- Task instructions: Please give all of the data again, character for character, and drop the pictures.

- The data:
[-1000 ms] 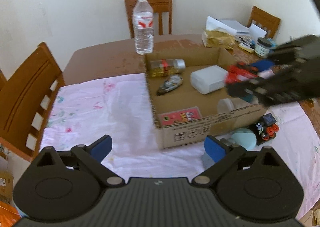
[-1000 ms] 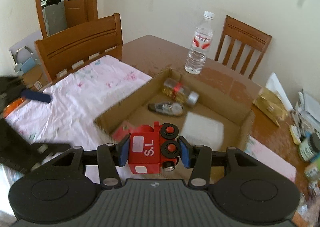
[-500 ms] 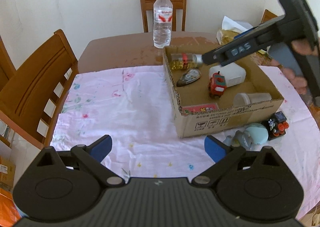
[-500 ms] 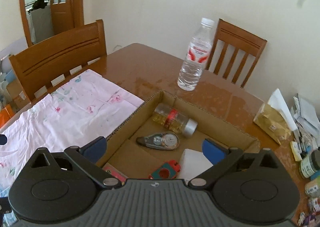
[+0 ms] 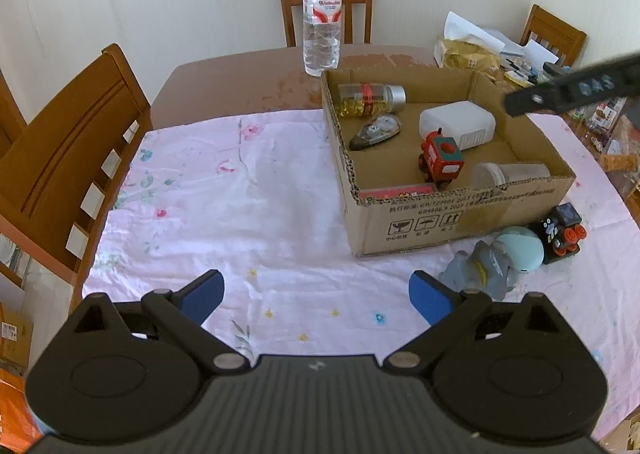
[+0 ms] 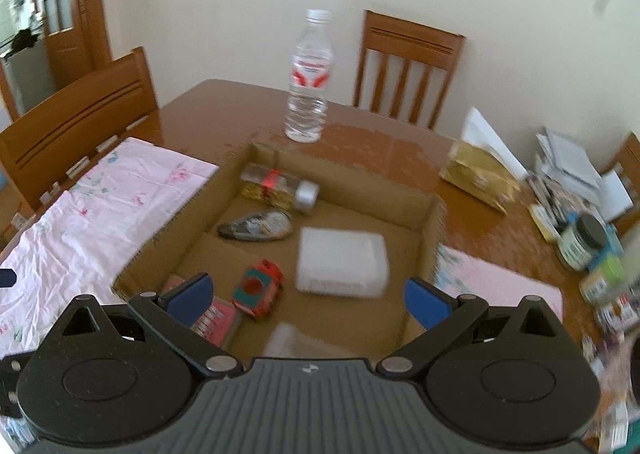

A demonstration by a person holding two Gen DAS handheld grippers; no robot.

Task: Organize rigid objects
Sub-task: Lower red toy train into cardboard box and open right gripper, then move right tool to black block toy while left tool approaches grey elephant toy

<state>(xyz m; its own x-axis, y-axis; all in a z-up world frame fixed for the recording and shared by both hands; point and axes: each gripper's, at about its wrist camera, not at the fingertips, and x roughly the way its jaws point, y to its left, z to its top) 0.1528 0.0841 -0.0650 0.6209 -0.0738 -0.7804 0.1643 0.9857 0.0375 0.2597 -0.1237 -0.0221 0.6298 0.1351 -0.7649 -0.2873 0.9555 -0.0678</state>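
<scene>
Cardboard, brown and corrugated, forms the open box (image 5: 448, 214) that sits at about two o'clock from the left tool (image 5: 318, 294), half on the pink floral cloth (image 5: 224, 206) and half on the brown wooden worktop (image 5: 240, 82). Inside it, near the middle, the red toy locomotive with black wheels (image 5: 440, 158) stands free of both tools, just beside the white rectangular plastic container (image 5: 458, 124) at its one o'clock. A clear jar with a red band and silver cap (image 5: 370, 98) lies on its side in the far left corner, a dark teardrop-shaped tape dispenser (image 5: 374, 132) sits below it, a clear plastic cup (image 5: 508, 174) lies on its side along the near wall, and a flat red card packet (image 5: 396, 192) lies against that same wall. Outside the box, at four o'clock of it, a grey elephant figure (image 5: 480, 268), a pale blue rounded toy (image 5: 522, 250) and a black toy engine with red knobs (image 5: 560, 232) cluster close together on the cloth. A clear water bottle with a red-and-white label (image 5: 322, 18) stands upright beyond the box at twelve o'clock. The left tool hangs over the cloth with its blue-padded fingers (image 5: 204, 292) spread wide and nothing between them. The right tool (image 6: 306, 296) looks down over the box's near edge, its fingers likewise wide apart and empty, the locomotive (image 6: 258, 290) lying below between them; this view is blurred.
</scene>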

- Output of the exercise:
[-1000 ms] 
[-1000 ms] 
[-500 ms] 
[-500 ms] 
[+0 ms] 
[+0 ms] 

A demonstration by a person holding two Gen DAS handheld grippers; no robot.

Task: Organize rigid objects
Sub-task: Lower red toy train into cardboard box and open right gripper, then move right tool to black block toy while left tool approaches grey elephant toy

<state>(xyz m; its own x-axis, y-axis; all in a z-up world frame fixed for the recording and shared by both hands; point and axes: each gripper's, at about its wrist camera, not at the fingertips, and x roughly the way its jaws point, y to its left, z to its top) 0.1528 0.0841 -0.0650 0.6209 -0.0738 -0.7804 0.1643 0.9857 0.0375 0.2597 -0.1237 -0.0221 0.6298 0.1351 -0.7649 -0.2873 0.9555 -0.0678</state>
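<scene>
Cardboard, brown and corrugated, forms the open box (image 5: 448, 214) that sits at about two o'clock from the left tool (image 5: 318, 294), half on the pink floral cloth (image 5: 224, 206) and half on the brown wooden worktop (image 5: 240, 82). Inside it, near the middle, the red toy locomotive with black wheels (image 5: 440, 158) stands free of both tools, just beside the white rectangular plastic container (image 5: 458, 124) at its one o'clock. A clear jar with a red band and silver cap (image 5: 370, 98) lies on its side in the far left corner, a dark teardrop-shaped tape dispenser (image 5: 374, 132) sits below it, a clear plastic cup (image 5: 508, 174) lies on its side along the near wall, and a flat red card packet (image 5: 396, 192) lies against that same wall. Outside the box, at four o'clock of it, a grey elephant figure (image 5: 480, 268), a pale blue rounded toy (image 5: 522, 250) and a black toy engine with red knobs (image 5: 560, 232) cluster close together on the cloth. A clear water bottle with a red-and-white label (image 5: 322, 18) stands upright beyond the box at twelve o'clock. The left tool hangs over the cloth with its blue-padded fingers (image 5: 204, 292) spread wide and nothing between them. The right tool (image 6: 306, 296) looks down over the box's near edge, its fingers likewise wide apart and empty, the locomotive (image 6: 258, 290) lying below between them; this view is blurred.
</scene>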

Here the answer is complete.